[Materials provided Boundary: Start]
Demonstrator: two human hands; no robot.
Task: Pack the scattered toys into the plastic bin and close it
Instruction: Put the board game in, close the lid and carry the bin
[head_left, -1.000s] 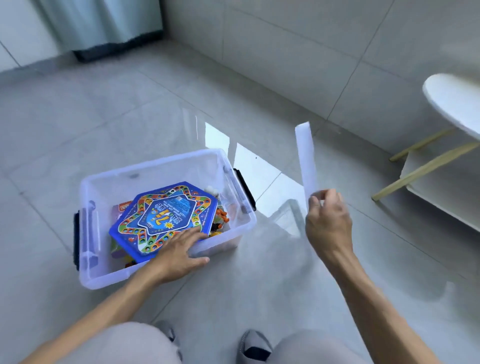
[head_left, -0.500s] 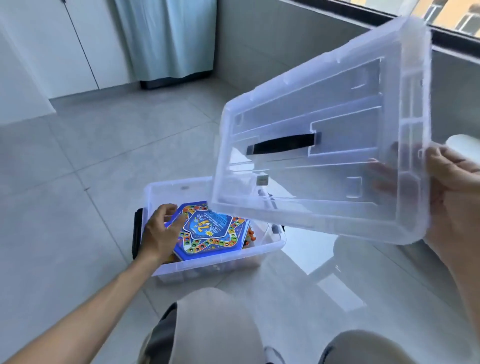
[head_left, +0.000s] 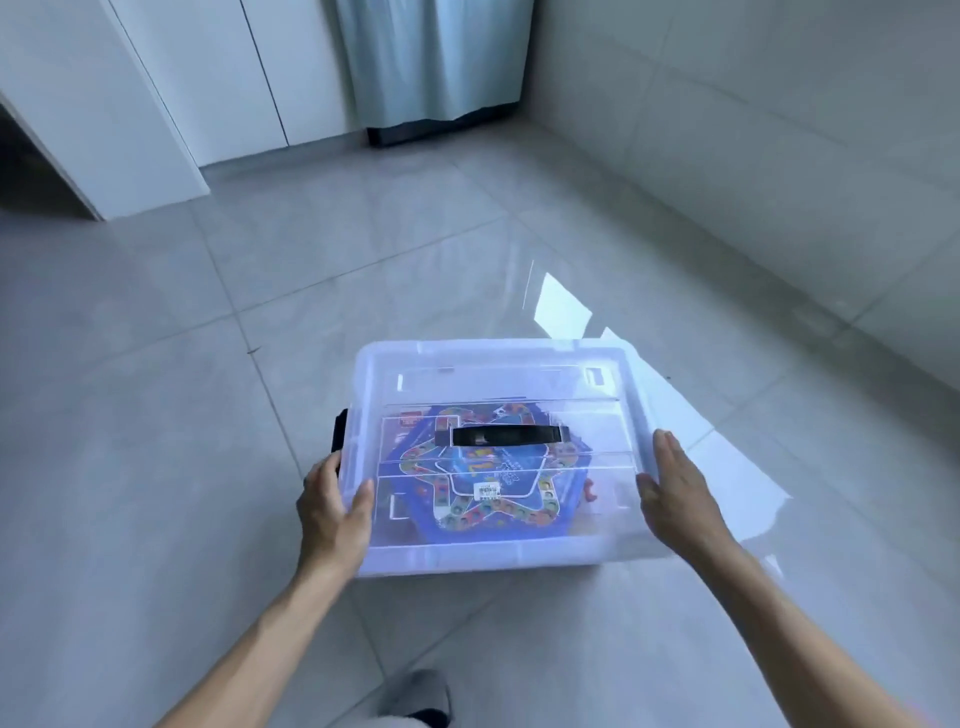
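Note:
The clear plastic bin stands on the tiled floor in front of me. Its clear lid with a black handle lies on top of it. Through the lid I see a blue star-shaped game board and an orange toy piece inside. My left hand grips the lid's left edge, thumb on top, beside a black side latch. My right hand lies flat against the lid's right edge, fingers extended.
Glossy grey floor tiles surround the bin. White cabinet doors and a pale curtain stand at the back, a tiled wall on the right. My shoe shows at the bottom edge.
The lid, held up in the air by my right hand, has come down onto the bin. My left hand left the game board and took the lid's left edge.

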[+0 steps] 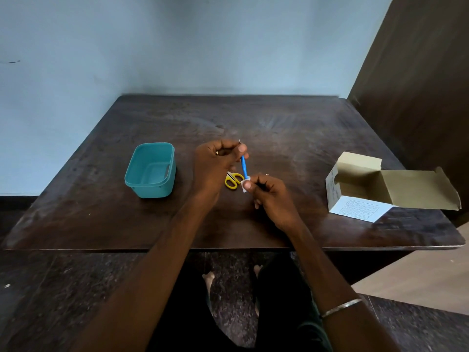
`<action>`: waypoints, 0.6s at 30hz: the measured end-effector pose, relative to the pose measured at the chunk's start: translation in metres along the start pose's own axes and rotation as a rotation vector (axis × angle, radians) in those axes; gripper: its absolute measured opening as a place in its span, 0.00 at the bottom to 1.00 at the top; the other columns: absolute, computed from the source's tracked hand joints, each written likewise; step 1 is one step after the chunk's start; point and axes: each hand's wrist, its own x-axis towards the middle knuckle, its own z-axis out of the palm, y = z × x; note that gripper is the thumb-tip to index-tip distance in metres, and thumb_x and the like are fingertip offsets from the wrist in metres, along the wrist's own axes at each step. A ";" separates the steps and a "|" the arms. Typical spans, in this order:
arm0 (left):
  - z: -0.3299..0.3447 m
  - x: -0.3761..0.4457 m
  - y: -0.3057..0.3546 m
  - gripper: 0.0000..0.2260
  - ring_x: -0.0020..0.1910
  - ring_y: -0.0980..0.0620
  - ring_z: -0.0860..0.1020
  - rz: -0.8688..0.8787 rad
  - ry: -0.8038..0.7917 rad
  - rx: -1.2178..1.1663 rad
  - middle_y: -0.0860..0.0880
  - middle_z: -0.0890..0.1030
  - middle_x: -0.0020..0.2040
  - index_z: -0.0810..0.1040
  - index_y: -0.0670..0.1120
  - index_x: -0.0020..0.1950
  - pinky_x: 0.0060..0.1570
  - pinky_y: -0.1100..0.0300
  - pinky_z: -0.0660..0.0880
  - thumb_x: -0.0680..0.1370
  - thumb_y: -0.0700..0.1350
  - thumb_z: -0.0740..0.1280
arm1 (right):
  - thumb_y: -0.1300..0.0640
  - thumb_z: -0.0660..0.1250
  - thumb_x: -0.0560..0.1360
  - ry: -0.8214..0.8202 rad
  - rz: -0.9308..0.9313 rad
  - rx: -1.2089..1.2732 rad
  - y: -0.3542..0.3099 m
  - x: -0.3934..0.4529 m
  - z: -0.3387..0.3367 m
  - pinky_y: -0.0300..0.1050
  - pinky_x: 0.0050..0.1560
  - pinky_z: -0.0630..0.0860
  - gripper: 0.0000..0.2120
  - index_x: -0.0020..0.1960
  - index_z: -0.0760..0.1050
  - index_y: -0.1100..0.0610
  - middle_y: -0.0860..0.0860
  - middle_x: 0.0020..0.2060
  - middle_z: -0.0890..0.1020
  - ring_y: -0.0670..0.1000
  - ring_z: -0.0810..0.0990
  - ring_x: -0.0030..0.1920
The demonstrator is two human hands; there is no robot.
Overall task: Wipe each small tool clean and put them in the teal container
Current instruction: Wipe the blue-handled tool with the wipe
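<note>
My left hand (215, 163) pinches the upper end of a thin blue-handled tool (244, 166) above the middle of the table; a metal tip pokes out above the fingers. My right hand (269, 196) pinches a small white wipe (245, 184) around the tool's lower end. Small yellow-handled scissors (234, 181) lie on the table just beneath, partly hidden by my left hand. The teal container (151, 171) stands open to the left of my hands, and nothing shows inside it.
An open cardboard box (365, 189) with its flap folded out sits near the table's right edge. The dark wooden table (279, 123) meets a blue wall at the back and a brown panel on the right.
</note>
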 end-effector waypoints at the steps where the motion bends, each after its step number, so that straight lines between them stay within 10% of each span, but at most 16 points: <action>1: 0.000 0.000 -0.001 0.01 0.40 0.54 0.84 0.017 0.019 0.004 0.48 0.86 0.39 0.83 0.47 0.46 0.37 0.62 0.78 0.75 0.43 0.73 | 0.60 0.68 0.78 0.007 0.005 0.003 0.001 0.000 0.000 0.46 0.31 0.70 0.08 0.41 0.80 0.59 0.44 0.30 0.76 0.46 0.69 0.26; 12: 0.000 0.003 -0.002 0.03 0.35 0.49 0.82 0.024 0.150 -0.160 0.45 0.82 0.37 0.82 0.45 0.47 0.36 0.61 0.79 0.78 0.39 0.69 | 0.65 0.72 0.75 0.051 0.021 0.117 0.004 0.003 0.000 0.43 0.30 0.74 0.04 0.41 0.82 0.61 0.46 0.32 0.80 0.50 0.73 0.27; 18: -0.007 -0.009 -0.021 0.05 0.31 0.53 0.77 0.023 0.032 0.183 0.44 0.82 0.39 0.83 0.44 0.50 0.30 0.63 0.77 0.79 0.38 0.68 | 0.68 0.70 0.75 0.201 0.046 0.308 0.004 0.004 -0.002 0.43 0.26 0.74 0.09 0.46 0.85 0.56 0.51 0.36 0.83 0.48 0.71 0.25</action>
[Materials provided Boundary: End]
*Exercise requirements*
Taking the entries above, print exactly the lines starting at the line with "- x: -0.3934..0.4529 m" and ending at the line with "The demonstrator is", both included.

*Output below*
  - x: -0.3934..0.4529 m
  - z: -0.3387..0.3367 m
  - pinky_y: -0.0300..0.1050
  - pinky_x: 0.0050..0.1560
  - pinky_z: -0.0630..0.0860
  - gripper: 0.0000..0.2120
  - index_x: -0.0020..0.1960
  - index_z: -0.0760..0.1050
  - index_y: -0.1100..0.0610
  - middle_y: -0.0860..0.0860
  - middle_x: 0.0020..0.2060
  - middle_z: -0.0890..0.1020
  - ring_y: -0.0670..0.1000
  - ring_z: -0.0810..0.0990
  - ring_x: -0.0030..0.1920
The demonstrator is two human hands; there is no robot.

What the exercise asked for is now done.